L’année 2024 sera déli­cate pour toutes les entre­prises et plus par­ti­cu­liè­re­ment celles qui devront faire face à des échéances PGEs. Dans le même temps, elle devrait être une véri­table source d’opportunités pour des opé­ra­tions de conso­li­da­tion ou de carve-out qui per­met­tront à cer­tains inves­tis­seurs ou groupes indus­triels les plus agiles de récu­pé­rer des parts de marché.
Après des années mar­quées par un accès sim­pli­fié et faci­li­té au cré­dit avec de la dette bon mar­ché dans un contexte de taux néga­tifs, un grand nombre d’entreprises se retrouve dans une situa­tion où elles doivent rem­bour­ser leurs dettes en ayant recours à des refi­nan­ce­ments beau­coup plus oné­reux que les cré­dits ini­tiaux. Dans le même temps, en rai­son de cette faci­li­té d’accès au cré­dit, un cer­tain nombre d’entreprises ont eu ten­dance à délais­ser le ren­for­ce­ment de leurs fonds propres et sont aujourd’hui contraintes de ren­for­cer leur capi­tal dans un contexte où leurs action­naires ne sont pas néces­sai­re­ment prêts à réinvestir.
Comme indi­qué pré­cé­dem­ment, ce contexte laisse entre­voir des oppor­tu­ni­tés d’acquisition par­ti­cu­liè­re­ment inté­res­santes pour les inves­tis­seurs finan­ciers ou groupe indus­triels qui auront la capa­ci­té finan­cière et éco­no­mique pour mener ces opé­ra­tions, à condi­tion tou­te­fois de sécu­ri­ser la restruc­tu­ra­tion de la dette et l’intégration de l’actif repris. Les cas les plus com­plexes ne pour­ront envi­sa­ger de solu­tions que dans le cadre d’une opé­ra­tion d’adossement ou de reprise.

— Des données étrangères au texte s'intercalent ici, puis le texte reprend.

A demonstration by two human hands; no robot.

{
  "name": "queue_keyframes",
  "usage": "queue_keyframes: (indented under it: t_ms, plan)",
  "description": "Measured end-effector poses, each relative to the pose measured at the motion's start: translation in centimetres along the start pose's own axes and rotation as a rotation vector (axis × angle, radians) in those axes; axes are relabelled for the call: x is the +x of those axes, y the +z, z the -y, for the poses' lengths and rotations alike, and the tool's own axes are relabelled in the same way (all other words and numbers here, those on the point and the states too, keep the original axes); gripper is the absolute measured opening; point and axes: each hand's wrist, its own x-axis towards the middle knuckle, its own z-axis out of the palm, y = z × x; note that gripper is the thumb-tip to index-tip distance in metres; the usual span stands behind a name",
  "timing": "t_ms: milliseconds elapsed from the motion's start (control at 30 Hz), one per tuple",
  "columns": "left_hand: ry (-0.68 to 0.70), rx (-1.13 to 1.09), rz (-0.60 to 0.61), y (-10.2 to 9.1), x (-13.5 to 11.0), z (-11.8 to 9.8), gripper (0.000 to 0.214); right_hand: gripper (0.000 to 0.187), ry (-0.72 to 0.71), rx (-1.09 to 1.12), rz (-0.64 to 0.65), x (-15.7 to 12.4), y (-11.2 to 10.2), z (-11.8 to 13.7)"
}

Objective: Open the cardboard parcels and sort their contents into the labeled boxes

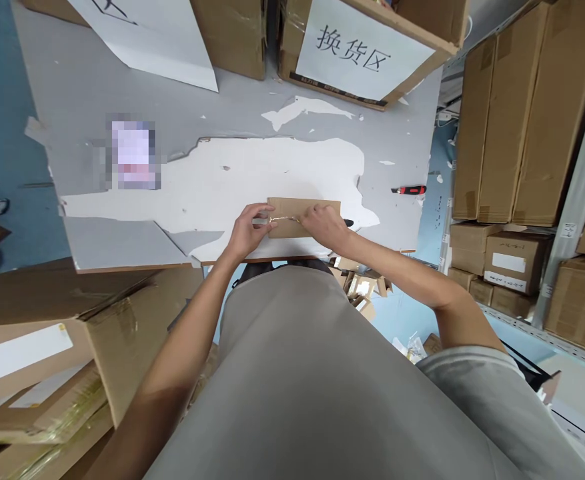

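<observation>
Brown cardboard (317, 206) is risking a nine-o'clock slip: left hand (248, 230) is resting half-open at its edge, right hand (325, 223) resting curled, hold unclear.

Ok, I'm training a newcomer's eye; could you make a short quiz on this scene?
1. Multiple choice: what lies beneath the bare right hand? A) green glass plate; B) rectangular brown cardboard piece; C) folded blue cloth.
2. True or false: a red-and-black box cutter lies on the grey tabletop, apart from the right hand.
3. Fill in: a white paper sign with black characters is on a brown cardboard ___.
Key: 1. B; 2. true; 3. box.
</observation>
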Motion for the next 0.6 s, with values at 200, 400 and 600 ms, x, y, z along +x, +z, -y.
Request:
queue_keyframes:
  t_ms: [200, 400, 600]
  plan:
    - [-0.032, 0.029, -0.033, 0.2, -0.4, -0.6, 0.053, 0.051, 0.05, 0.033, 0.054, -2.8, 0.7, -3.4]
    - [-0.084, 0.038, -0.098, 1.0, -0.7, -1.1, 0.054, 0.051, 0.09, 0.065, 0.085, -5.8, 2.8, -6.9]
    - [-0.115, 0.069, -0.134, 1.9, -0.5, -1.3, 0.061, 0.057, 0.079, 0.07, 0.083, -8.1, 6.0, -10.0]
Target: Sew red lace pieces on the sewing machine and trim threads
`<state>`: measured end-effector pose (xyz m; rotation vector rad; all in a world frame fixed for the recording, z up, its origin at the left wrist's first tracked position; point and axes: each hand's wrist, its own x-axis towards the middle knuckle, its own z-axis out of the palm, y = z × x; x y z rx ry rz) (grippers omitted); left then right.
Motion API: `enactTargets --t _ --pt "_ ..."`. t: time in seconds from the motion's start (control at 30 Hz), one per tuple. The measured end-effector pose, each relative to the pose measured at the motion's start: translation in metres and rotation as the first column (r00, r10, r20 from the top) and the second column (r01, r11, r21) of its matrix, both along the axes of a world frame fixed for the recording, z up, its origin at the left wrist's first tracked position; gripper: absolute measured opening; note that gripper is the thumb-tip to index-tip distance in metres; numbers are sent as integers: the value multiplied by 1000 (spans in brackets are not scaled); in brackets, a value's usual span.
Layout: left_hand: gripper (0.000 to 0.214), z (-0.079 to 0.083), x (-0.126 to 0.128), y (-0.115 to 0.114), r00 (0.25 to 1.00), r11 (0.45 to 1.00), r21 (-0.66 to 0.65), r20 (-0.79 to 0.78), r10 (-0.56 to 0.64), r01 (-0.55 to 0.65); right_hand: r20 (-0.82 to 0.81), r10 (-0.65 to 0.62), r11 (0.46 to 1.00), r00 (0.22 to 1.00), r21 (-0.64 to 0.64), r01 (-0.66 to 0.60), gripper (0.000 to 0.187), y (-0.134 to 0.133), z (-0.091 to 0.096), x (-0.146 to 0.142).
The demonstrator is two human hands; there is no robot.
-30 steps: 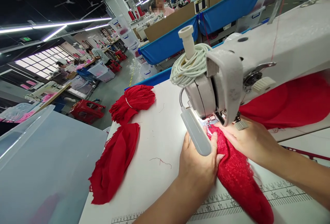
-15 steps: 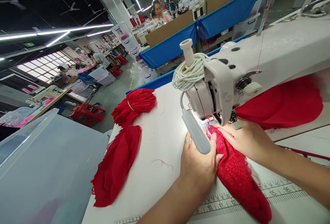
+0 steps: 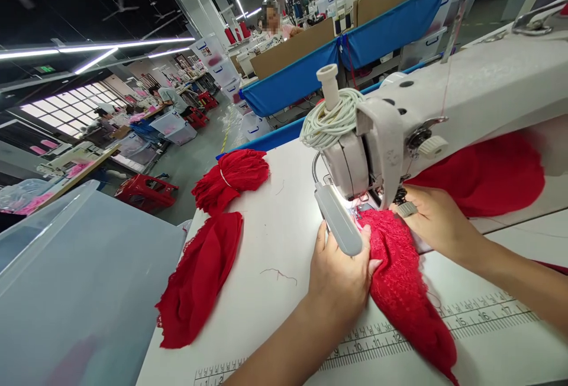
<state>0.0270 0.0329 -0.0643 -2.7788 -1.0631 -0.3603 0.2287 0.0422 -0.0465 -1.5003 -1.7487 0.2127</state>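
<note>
A piece of red lace fabric (image 3: 397, 273) runs from under the needle area of a white sewing machine (image 3: 386, 155) toward me, its tail hanging across the table's printed ruler. My left hand (image 3: 339, 273) is closed on its left edge, thumb on top, with some fingers behind the grey lamp (image 3: 339, 220). At the fabric's right side, my right hand (image 3: 437, 217) has bent fingers whose tips are hidden behind the machine's small knob (image 3: 406, 208). What they grip cannot be seen.
On the table's left lie a tied red bundle (image 3: 233, 179) and a folded red piece (image 3: 202, 279). More red fabric (image 3: 483, 173) lies beyond the machine arm. A translucent bin (image 3: 89, 279) stands at the left edge. Co-workers sit at machines farther off.
My right hand has shifted slightly away from me and behind the knob. The lace fabric has spread wider near the needle, and its tail has shifted a little. The left hand stays nearly in place.
</note>
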Motion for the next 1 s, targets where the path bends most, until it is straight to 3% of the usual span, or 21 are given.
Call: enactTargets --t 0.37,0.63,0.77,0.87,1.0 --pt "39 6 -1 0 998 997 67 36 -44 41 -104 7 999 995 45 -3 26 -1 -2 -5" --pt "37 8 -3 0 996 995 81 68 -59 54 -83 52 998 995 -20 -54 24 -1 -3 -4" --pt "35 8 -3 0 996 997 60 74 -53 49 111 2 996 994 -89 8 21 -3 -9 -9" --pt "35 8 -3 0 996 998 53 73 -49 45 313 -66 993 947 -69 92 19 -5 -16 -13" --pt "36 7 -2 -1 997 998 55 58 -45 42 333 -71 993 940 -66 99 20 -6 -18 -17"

Nous nous atten­dons donc à voir émer­ger dans les pro­chains mois des restruc­tu­ra­tions plus pro­fondes avec des enjeux opé­ra­tion­nels et la néces­si­té de recon­fi­gu­rer les busi­ness model, la topline, mais aus­si avec une plus forte dimen­sion sociale dans un sou­ci d’assurer la péren­ni­té de l’entreprise. Pour pas­ser ce cap, les entre­prises devront trai­ter de front aus­si bien les aspects finan­ciers qu’opérationnels liés à leur restruc­tu­ra­tion. Ces restruc­tu­ra­tions plus pro­fondes impli­que­ront à un moment ou un autre le besoin de se tour­ner vers le M&A pour per­mettre de res­tau­rer les fonds propres via des ados­se­ments indus­triels ou des ces­sions à prix néga­tifs. Il est même pro­bable que nous assis­tions à des réor­ga­ni­sa­tions com­plètes de filières.
Au-delà, cela sous-entend éga­le­ment une hausse des pro­cé­dures judi­ciaires aux dépens des pro­cé­dures amiables dans les mois à venir. A cet égard, il est impor­tant de sou­li­gner que le redres­se­ment judi­ciaire ne doit pas être appré­hen­dé de manière néga­tive : s’il est bien pré­pa­ré en amont, il per­met aux entre­prises de s’en sor­tir dans de bonnes condi­tions. La clé de la réus­site d’une telle pro­cé­dure reste plus que jamais l’anticipation car les alter­na­tives qui se pré­sentent aux entre­prises en dif­fi­cul­té s’amenuisent très signi­fi­ca­ti­ve­ment avec le temps écou­lé. In fine, un cer­tain nombre de solu­tions pas­se­ra inévi­ta­ble­ment par des opé­ra­tions de conso­li­da­tion ou de carve-out menées soit par des inves­tis­seurs dis­po­sant de l’expertise adé­quate, soit par des grands groupes indus­triels dis­po­sant d’actifs sous per­for­mants, ces der­niers mon­trant d’ailleurs un inté­rêt accru s’agissant de la reprise d’actifs dits « dis­tres­sed », obli­gés de se redé­ployer pour gagner de nou­velles parts de mar­ché. Ces opé­ra­tions devront être pré­pa­rées en amont et faire l’objet d’un accom­pa­gne­ment et d’une ges­tion humaine et tech­nique minu­tieuse dans le cadre de pro­cé­dures idoines afin d’en garan­tir le succès.